**LISTED ENTRIES**

═══

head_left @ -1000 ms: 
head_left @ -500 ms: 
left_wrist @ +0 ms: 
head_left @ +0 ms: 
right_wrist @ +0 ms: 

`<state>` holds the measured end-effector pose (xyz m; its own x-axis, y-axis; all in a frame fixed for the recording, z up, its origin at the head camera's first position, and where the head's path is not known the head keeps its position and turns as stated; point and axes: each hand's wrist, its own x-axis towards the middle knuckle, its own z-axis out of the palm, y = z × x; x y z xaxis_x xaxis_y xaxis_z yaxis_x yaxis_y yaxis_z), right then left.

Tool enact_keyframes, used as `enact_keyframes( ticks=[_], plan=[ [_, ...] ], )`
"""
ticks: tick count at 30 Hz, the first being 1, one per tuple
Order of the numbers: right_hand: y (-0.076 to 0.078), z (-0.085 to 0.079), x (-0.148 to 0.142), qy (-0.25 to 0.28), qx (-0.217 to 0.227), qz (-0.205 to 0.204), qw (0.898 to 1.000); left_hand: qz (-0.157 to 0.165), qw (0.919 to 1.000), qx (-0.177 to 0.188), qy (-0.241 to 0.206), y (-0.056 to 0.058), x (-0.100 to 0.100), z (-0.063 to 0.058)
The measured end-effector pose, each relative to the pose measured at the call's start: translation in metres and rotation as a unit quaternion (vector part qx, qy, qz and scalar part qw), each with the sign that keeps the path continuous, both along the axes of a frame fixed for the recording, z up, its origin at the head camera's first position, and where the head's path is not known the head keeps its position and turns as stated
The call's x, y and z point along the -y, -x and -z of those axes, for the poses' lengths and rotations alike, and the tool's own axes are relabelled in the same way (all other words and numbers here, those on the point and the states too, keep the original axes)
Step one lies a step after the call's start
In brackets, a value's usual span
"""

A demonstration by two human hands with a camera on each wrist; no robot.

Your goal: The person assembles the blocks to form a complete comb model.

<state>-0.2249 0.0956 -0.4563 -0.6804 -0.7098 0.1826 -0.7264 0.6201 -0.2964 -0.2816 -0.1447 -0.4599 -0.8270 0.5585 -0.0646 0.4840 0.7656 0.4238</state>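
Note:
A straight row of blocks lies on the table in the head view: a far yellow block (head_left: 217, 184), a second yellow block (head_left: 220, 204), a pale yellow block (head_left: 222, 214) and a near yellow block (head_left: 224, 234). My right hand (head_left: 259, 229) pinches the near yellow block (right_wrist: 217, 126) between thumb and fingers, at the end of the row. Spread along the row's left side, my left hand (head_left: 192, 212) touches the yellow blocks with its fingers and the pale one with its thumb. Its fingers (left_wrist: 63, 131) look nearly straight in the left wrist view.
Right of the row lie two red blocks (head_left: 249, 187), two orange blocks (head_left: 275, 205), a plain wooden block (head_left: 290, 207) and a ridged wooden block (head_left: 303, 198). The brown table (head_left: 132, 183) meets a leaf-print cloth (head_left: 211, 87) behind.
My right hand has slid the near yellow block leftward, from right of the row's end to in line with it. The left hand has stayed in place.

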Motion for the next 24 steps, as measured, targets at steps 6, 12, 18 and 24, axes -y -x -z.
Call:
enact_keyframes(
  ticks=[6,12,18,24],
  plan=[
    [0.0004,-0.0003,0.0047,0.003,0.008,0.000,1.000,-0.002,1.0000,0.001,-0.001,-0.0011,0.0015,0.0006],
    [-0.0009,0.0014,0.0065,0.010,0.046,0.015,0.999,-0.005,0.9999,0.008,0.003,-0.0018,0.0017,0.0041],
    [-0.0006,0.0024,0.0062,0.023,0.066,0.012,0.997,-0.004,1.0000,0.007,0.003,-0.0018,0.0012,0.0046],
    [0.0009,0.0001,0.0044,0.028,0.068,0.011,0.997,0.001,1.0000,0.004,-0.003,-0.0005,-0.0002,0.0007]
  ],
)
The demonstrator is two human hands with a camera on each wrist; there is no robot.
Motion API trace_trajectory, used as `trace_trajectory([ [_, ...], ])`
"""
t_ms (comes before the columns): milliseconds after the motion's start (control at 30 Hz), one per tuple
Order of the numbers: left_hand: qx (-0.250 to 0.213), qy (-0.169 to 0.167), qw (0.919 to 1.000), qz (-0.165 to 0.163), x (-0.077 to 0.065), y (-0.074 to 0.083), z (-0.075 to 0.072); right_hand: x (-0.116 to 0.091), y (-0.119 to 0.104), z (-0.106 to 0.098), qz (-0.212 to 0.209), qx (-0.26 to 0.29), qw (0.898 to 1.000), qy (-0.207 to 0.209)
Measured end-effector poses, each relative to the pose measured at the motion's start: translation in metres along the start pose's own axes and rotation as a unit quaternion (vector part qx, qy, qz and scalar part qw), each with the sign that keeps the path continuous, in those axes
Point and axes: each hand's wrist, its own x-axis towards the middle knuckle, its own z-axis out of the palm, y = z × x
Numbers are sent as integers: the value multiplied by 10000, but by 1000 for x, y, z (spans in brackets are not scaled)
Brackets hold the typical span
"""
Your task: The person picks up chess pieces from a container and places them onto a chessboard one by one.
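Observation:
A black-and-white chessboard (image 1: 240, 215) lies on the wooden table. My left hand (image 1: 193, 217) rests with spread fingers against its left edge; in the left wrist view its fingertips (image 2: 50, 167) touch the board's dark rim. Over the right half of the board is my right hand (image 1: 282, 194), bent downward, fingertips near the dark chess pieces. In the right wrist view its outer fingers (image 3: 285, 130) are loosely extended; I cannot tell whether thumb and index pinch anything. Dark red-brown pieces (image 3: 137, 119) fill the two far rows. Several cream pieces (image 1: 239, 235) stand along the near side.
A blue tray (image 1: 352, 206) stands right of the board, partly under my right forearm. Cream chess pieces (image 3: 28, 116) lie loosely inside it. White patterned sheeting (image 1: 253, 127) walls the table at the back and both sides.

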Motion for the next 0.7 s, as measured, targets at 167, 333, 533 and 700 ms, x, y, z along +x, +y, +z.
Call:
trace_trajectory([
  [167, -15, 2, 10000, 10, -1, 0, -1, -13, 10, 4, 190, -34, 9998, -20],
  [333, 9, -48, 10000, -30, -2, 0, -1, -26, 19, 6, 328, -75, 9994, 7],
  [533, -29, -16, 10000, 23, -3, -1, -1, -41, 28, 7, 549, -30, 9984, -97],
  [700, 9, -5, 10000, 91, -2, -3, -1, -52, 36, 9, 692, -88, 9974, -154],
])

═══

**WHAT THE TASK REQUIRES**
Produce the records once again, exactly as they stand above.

**RESULT FOR THIS EXERCISE**
head_left @ -1000 ms: 
head_left @ -500 ms: 
left_wrist @ +0 ms: 
head_left @ +0 ms: 
right_wrist @ +0 ms: 

`<state>` holds the measured end-effector pose (xyz m; its own x-axis, y-axis; all in a frame fixed for the recording, z up, its origin at the head camera's first position, and where the head's path is not known the head keeps its position and turns as stated; point and axes: each hand's wrist, its own x-axis towards the middle knuckle, its own z-axis out of the palm, y = z × x; x y z xaxis_x xaxis_y xaxis_z yaxis_x yaxis_y yaxis_z), right then left.

Tool enact_keyframes, used as `enact_keyframes( ticks=[_], plan=[ [_, ...] ], )`
"""
ticks: tick count at 30 Hz, the first being 1, one per tuple
Order of the numbers: right_hand: y (-0.076 to 0.078), z (-0.085 to 0.079), x (-0.148 to 0.142), qy (-0.25 to 0.28), qx (-0.217 to 0.227), qz (-0.205 to 0.204), qw (0.898 to 1.000); left_hand: qz (-0.157 to 0.165), qw (0.919 to 1.000), qx (-0.177 to 0.188), qy (-0.241 to 0.206), y (-0.056 to 0.058), x (-0.100 to 0.100), z (-0.063 to 0.058)
The measured end-effector pose, each relative to the pose measured at the call's start: translation in metres and rotation as a unit quaternion (vector part qx, qy, qz and scalar part qw), each with the sign that keeps the path continuous, both along the axes of a frame fixed for the recording, z up, its origin at the head camera's first position, and where the head's path is not known the head keeps its position and turns as stated
The call's x, y and z point along the -y, -x and -z of those axes, for the poses' lengths and rotations alike, and the tool's own axes are relabelled in the same way (all other words and numbers here, those on the point and the states too, keep the original axes)
Step one lies a step after the call's start
In brackets, a value's usual span
"""

A demonstration by two human hands with a camera on each wrist; no robot.

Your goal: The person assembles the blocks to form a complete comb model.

<state>-0.2249 0.0956 -0.4563 -0.6804 -0.7098 0.1826 -0.7264 0.6201 -0.2964 -0.2816 -0.1447 -0.4599 -0.8270 0.5585 -0.0646 0.4840 0.7656 0.4238</state>
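Note:
A straight row of blocks lies on the table in the head view: a far yellow block (head_left: 217, 184), a second yellow block (head_left: 220, 204), a pale yellow block (head_left: 222, 214) and a near yellow block (head_left: 224, 234). My right hand (head_left: 259, 229) pinches the near yellow block (right_wrist: 217, 126) between thumb and fingers, at the end of the row. Spread along the row's left side, my left hand (head_left: 192, 212) touches the yellow blocks with its fingers and the pale one with its thumb. Its fingers (left_wrist: 63, 131) look nearly straight in the left wrist view.
Right of the row lie two red blocks (head_left: 249, 187), two orange blocks (head_left: 275, 205), a plain wooden block (head_left: 290, 207) and a ridged wooden block (head_left: 303, 198). The brown table (head_left: 132, 183) meets a leaf-print cloth (head_left: 211, 87) behind.
My right hand has slid the near yellow block leftward, from right of the row's end to in line with it. The left hand has stayed in place.
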
Motion for the next 24 steps, as measured, targets at steps 6, 12, 18 and 24, axes -y -x -z.
Call:
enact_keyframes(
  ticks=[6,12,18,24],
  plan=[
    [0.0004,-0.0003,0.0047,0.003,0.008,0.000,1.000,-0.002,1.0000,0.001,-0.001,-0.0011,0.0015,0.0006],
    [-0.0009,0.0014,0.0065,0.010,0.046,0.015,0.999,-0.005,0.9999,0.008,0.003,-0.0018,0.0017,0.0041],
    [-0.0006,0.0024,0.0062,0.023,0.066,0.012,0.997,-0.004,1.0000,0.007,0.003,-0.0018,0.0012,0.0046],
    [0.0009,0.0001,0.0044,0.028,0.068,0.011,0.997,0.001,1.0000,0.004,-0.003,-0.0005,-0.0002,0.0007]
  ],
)
The demonstrator is two human hands with a camera on each wrist; there is no robot.
Motion API trace_trajectory, used as `trace_trajectory([ [_, ...], ])`
"""
t_ms (comes before the columns): milliseconds after the motion's start (control at 30 Hz), one per tuple
Order of the numbers: left_hand: qx (-0.250 to 0.213), qy (-0.169 to 0.167), qw (0.919 to 1.000), qz (-0.165 to 0.163), x (-0.077 to 0.065), y (-0.074 to 0.083), z (-0.075 to 0.072); right_hand: x (-0.116 to 0.091), y (-0.119 to 0.104), z (-0.106 to 0.098), qz (-0.212 to 0.209), qx (-0.26 to 0.29), qw (0.898 to 1.000), qy (-0.207 to 0.209)
Measured end-effector poses, each relative to the pose measured at the motion's start: translation in metres along the start pose's own axes and rotation as a unit quaternion (vector part qx, qy, qz and scalar part qw), each with the sign that keeps the path continuous, in those axes
Point and axes: each hand's wrist, its own x-axis towards the middle knuckle, its own z-axis out of the palm, y = z × x
Numbers are sent as integers: the value multiplied by 10000, but by 1000 for x, y, z (spans in brackets are not scaled)
Brackets hold the typical span
"""
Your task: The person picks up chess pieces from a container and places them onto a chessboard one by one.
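Observation:
A black-and-white chessboard (image 1: 240, 215) lies on the wooden table. My left hand (image 1: 193, 217) rests with spread fingers against its left edge; in the left wrist view its fingertips (image 2: 50, 167) touch the board's dark rim. Over the right half of the board is my right hand (image 1: 282, 194), bent downward, fingertips near the dark chess pieces. In the right wrist view its outer fingers (image 3: 285, 130) are loosely extended; I cannot tell whether thumb and index pinch anything. Dark red-brown pieces (image 3: 137, 119) fill the two far rows. Several cream pieces (image 1: 239, 235) stand along the near side.
A blue tray (image 1: 352, 206) stands right of the board, partly under my right forearm. Cream chess pieces (image 3: 28, 116) lie loosely inside it. White patterned sheeting (image 1: 253, 127) walls the table at the back and both sides.
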
Motion for the next 0.7 s, as measured, targets at 167, 333, 533 and 700 ms, x, y, z along +x, +y, +z.
Call:
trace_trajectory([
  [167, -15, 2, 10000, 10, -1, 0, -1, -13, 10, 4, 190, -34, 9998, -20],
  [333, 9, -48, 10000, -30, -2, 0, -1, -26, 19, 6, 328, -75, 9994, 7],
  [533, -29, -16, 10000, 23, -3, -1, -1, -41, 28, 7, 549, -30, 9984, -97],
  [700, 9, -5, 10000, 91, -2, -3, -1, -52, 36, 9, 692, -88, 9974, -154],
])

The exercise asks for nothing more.